[[ Data below open ]]
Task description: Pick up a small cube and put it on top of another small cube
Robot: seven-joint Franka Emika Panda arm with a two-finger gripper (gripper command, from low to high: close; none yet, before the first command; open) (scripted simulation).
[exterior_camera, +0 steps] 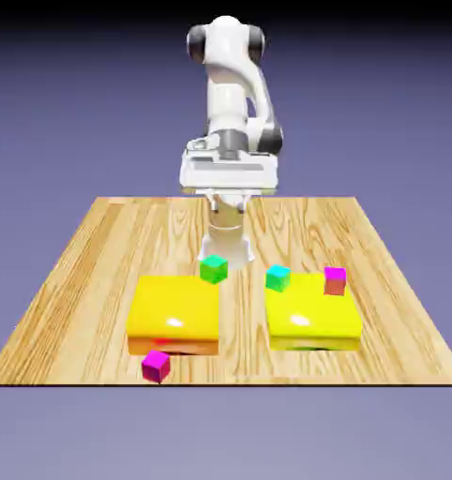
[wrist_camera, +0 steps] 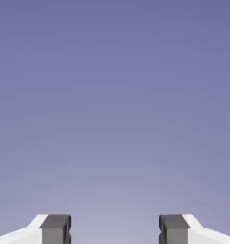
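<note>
The small cube (exterior_camera: 156, 365), tiny and magenta, lies on the wooden table near its front edge, just in front of the left yellow block (exterior_camera: 173, 312). A green cube (exterior_camera: 213, 269) sits at that block's back right corner. My gripper (exterior_camera: 228, 176) hangs high above the far part of the table, well away from all the cubes. In the hand view the gripper (wrist_camera: 115, 231) is open; its grey fingertips (wrist_camera: 56, 228) stand wide apart with only the blue-violet backdrop between them.
A second yellow block (exterior_camera: 312, 317) lies to the exterior view's right. A teal cube (exterior_camera: 278, 277) sits at its back left corner and a magenta-topped cube with an orange-red side (exterior_camera: 335, 280) at its back right. The table (exterior_camera: 70, 281) is light wood.
</note>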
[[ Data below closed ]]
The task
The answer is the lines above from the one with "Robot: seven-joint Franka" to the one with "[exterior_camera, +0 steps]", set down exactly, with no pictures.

Solution to this problem
Robot: seven-joint Franka Emika Panda arm with a two-finger gripper (gripper command, from low to high: close; none yet, before the first command; open) (scripted simulation).
[exterior_camera, +0 steps] 

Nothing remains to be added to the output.